= Data for analysis =
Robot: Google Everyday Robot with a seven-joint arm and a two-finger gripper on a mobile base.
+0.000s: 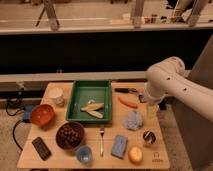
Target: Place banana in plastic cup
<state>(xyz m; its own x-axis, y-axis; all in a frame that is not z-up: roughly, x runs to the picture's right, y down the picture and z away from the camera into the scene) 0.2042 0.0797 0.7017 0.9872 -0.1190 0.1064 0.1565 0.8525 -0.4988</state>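
Note:
The pale yellow banana (pixel 93 108) lies in two splayed pieces inside the green tray (pixel 90 83) at the middle back of the table. The small translucent blue plastic cup (pixel 84 154) stands at the front edge, just right of the dark bowl (pixel 69 135). My white arm reaches in from the right. My gripper (pixel 152 110) hangs below it over the table's right side, near the orange carrot-like stick (pixel 128 102), far from both banana and cup.
A white paper cup (pixel 56 95), an orange bowl (pixel 42 114) and a black phone (pixel 41 148) are on the left. A fork (pixel 101 140), blue sponge (pixel 119 146), orange fruit (pixel 135 154), metal cup (pixel 148 137) and crumpled bluish cloth (pixel 133 120) fill the front right.

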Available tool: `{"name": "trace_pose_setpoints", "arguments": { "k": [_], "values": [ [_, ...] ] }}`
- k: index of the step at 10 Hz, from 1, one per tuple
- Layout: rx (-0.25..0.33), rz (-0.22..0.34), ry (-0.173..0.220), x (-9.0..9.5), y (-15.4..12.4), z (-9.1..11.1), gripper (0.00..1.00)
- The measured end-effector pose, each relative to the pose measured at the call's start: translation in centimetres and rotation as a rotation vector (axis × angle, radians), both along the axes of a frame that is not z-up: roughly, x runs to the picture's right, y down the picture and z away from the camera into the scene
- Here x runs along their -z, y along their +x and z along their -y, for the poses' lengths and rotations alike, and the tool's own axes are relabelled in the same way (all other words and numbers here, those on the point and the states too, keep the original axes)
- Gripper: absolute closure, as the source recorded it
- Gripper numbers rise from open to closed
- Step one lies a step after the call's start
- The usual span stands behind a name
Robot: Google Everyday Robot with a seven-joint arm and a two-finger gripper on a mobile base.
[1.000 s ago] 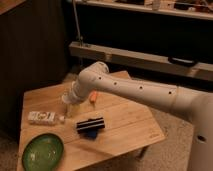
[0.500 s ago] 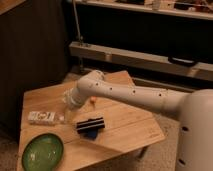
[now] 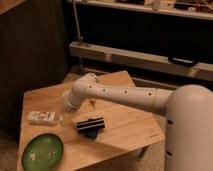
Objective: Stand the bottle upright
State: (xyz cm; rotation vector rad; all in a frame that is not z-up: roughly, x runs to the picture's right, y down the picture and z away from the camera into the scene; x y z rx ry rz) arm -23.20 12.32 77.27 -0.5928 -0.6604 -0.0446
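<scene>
The arm (image 3: 120, 95) has dropped and folded in over the last second. Its forearm stood well above the bench (image 3: 127, 129) a second ago and now lies low across it. The pincer (image 3: 66, 107) has come down close over the wood, at about nine o'clock from the bench's middle.

The bottle (image 3: 42, 117) has not stirred. It lies flat on its side near the bench's nine-o'clock edge, its length running three-to-nine. It is at roughly eight o'clock from the pincer and just beside it, with its nearer end towards the wrist.

Whether the pincer is spread or pressed together I cannot tell, since the wrist covers it. It probably holds nothing yet, judging by the bottle's unmoved place.

The black bar (image 3: 90, 124) sits at five o'clock from the pincer. The green plate (image 3: 44, 150) sits at six o'clock from the bottle. Both are apart from the bottle.

So the approach looks nearly done and the grasp not yet made. The bottle remains to be gripped, tipped up and set on its base.
</scene>
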Motion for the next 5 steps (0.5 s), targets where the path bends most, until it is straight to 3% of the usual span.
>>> {"name": "trace_pose_setpoints", "arguments": {
  "k": [3,5],
  "values": [
    [0.044,-0.010,-0.010,-1.30,-0.56,-1.35,0.20],
    [0.048,0.013,0.010,-1.45,-0.98,-1.27,0.20]
  ]
}}
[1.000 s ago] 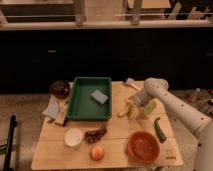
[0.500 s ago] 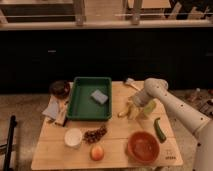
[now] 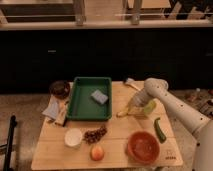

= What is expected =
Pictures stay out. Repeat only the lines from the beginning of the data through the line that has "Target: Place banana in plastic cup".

= Task output =
Robot: Google Everyday Robot with a seven-joint arm and a two-finger gripper on a mobile base.
+0.000s: 
Target: Place banana in plastic cup

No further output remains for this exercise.